- What is needed -
From the listing below, restate word for word the lines from the line containing "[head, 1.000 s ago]" down through the line containing "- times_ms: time". Exclude pictures.

- Input data -

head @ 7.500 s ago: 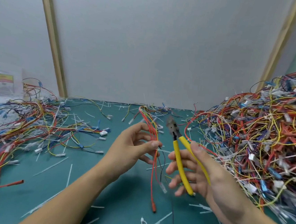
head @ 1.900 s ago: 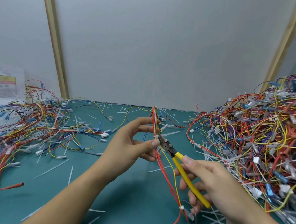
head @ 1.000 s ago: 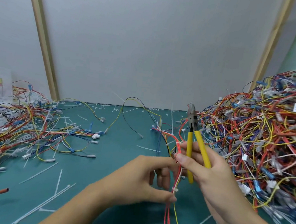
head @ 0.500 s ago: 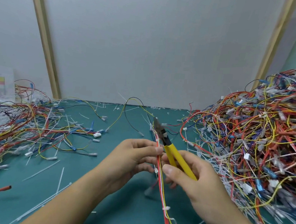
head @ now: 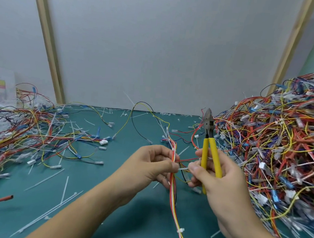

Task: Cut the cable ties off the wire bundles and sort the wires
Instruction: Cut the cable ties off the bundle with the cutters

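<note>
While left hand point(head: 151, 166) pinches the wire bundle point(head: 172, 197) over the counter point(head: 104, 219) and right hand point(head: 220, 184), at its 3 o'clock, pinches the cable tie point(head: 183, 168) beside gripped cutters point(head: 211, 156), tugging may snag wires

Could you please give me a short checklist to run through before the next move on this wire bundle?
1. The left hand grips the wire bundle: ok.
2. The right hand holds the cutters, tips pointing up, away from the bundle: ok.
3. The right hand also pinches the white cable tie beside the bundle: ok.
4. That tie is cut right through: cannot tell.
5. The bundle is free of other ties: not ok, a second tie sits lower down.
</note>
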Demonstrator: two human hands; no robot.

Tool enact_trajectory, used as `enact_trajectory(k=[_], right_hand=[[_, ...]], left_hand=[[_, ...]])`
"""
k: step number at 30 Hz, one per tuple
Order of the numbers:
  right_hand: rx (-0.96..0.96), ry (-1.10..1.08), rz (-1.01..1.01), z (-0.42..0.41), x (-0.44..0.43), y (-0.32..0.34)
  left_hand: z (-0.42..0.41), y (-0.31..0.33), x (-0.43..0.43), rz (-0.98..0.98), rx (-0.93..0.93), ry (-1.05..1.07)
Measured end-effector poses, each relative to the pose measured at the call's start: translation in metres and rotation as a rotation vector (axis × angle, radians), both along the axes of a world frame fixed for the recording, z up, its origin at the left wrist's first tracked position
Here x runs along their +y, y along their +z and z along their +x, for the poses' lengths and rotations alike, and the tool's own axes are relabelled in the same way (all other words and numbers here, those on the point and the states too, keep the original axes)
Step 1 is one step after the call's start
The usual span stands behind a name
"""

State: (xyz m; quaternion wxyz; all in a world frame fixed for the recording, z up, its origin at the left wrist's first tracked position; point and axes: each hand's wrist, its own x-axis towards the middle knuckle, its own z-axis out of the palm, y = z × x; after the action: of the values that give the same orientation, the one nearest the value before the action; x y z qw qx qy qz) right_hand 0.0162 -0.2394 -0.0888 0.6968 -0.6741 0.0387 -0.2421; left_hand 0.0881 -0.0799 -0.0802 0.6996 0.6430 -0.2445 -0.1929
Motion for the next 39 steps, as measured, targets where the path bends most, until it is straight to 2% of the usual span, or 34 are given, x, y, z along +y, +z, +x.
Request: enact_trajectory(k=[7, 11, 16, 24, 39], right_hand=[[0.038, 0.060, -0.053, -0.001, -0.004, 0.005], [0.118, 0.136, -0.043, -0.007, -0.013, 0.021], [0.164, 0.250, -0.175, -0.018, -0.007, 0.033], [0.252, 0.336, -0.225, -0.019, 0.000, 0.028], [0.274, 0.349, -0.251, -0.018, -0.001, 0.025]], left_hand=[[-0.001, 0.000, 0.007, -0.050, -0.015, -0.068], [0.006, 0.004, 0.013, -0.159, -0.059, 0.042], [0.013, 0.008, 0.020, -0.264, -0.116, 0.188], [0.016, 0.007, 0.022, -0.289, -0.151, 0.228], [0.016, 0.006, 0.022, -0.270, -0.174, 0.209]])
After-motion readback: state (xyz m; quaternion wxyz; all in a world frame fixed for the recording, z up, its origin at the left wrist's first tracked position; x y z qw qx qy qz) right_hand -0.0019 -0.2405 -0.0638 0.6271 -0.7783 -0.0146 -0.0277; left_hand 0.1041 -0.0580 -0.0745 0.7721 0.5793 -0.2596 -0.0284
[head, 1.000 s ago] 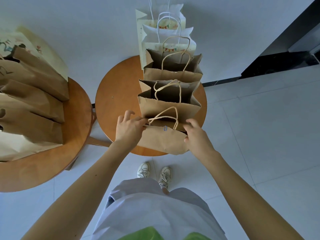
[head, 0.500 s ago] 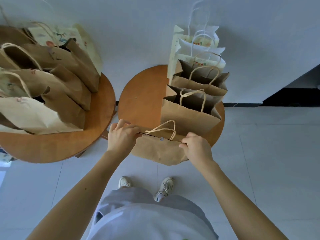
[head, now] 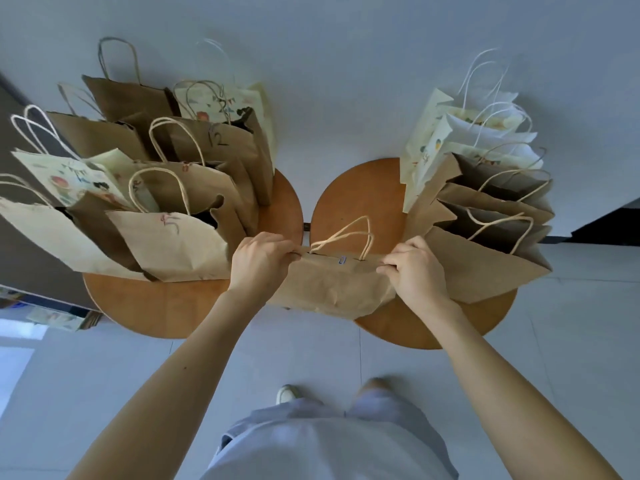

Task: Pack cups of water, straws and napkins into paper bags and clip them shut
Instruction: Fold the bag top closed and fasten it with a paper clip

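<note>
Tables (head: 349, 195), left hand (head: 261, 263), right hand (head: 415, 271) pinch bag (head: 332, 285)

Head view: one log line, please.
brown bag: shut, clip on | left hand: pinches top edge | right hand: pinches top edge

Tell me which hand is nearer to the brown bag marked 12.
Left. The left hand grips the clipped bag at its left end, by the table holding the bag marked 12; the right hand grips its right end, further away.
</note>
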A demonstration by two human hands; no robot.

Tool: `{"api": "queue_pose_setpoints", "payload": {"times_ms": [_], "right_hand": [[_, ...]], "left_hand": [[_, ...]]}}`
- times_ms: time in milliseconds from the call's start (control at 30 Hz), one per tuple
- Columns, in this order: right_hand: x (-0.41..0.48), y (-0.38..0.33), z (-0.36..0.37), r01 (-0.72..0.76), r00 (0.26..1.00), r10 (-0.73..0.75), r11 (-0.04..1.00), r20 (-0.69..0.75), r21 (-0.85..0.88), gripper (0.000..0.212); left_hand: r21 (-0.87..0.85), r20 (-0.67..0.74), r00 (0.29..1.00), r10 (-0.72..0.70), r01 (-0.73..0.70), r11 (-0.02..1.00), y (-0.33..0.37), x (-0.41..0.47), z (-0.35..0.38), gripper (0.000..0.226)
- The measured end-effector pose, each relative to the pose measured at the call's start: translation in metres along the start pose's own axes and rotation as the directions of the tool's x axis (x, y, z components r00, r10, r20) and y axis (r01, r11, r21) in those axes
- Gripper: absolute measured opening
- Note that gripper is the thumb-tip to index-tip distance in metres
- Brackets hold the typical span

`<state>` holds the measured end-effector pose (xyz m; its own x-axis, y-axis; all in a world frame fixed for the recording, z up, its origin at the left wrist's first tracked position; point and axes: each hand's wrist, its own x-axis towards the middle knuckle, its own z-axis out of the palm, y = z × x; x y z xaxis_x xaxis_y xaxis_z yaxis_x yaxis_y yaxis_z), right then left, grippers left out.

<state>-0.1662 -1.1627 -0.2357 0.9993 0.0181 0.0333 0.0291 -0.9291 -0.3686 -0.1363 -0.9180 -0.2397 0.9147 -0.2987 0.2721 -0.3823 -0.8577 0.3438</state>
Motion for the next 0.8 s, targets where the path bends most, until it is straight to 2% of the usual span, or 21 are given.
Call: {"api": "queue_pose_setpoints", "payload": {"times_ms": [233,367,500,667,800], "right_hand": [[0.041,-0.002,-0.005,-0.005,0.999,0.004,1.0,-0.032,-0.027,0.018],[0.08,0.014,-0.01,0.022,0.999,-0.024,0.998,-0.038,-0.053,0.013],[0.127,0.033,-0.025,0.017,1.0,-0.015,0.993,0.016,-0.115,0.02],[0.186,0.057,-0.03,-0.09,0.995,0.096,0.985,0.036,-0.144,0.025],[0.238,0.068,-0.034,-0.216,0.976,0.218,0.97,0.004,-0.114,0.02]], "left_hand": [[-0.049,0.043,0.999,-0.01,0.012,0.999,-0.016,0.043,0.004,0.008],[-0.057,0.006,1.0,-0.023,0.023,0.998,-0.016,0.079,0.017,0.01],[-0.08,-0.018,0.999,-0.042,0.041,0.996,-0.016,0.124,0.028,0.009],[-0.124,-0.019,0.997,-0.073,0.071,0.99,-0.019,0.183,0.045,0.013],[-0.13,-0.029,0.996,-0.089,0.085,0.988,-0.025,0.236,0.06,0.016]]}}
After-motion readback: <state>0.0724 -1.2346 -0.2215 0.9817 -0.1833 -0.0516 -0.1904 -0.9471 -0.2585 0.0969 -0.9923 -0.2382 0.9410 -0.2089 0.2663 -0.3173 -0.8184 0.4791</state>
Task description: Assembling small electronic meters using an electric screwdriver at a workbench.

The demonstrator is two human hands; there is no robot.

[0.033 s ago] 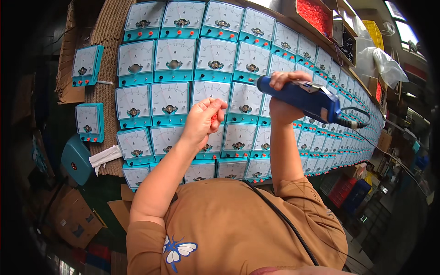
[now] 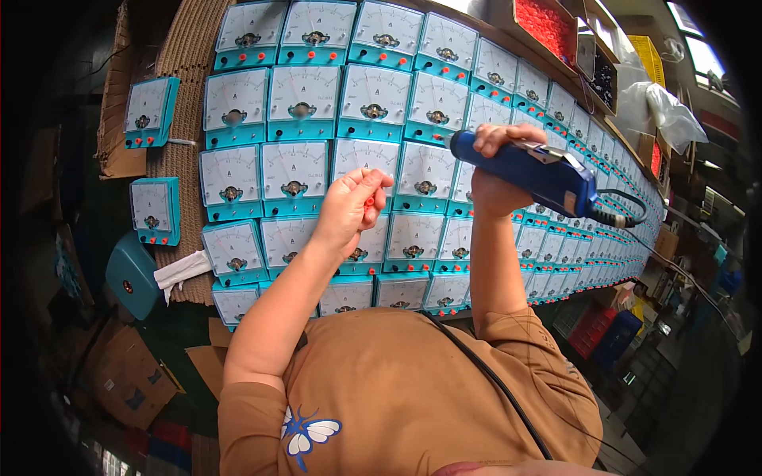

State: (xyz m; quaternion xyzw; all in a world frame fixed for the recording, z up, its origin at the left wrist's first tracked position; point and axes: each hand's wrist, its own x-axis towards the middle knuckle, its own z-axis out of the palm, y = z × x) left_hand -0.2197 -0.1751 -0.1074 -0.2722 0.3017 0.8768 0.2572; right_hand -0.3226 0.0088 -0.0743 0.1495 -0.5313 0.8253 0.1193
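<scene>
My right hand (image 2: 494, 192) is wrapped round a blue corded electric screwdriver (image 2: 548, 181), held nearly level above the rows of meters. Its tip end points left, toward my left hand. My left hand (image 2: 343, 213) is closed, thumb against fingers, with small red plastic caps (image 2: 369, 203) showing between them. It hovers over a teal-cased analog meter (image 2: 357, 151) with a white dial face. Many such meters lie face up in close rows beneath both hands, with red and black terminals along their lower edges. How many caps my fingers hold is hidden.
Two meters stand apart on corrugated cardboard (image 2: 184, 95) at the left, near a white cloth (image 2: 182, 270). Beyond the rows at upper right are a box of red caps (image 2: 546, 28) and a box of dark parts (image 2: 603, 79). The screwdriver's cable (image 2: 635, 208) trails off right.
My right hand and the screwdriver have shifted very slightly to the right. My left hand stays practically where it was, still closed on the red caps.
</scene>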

- Output for this task -
[head, 1.000 s ago] 
[head, 0.500 s ago] 
[head, now] 

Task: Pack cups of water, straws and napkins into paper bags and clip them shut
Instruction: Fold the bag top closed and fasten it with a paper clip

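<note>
Tables (head: 349, 195), left hand (head: 261, 263), right hand (head: 415, 271) pinch bag (head: 332, 285)

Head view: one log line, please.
brown bag: shut, clip on | left hand: pinches top edge | right hand: pinches top edge

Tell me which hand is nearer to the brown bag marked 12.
Left. The left hand grips the clipped bag at its left end, by the table holding the bag marked 12; the right hand grips its right end, further away.
</note>
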A demonstration by two human hands; no robot.

Tool: `{"api": "queue_pose_setpoints", "payload": {"times_ms": [_], "right_hand": [[_, ...]], "left_hand": [[_, ...]]}}`
- times_ms: time in milliseconds from the call's start (control at 30 Hz), one per tuple

There is nothing more to this answer.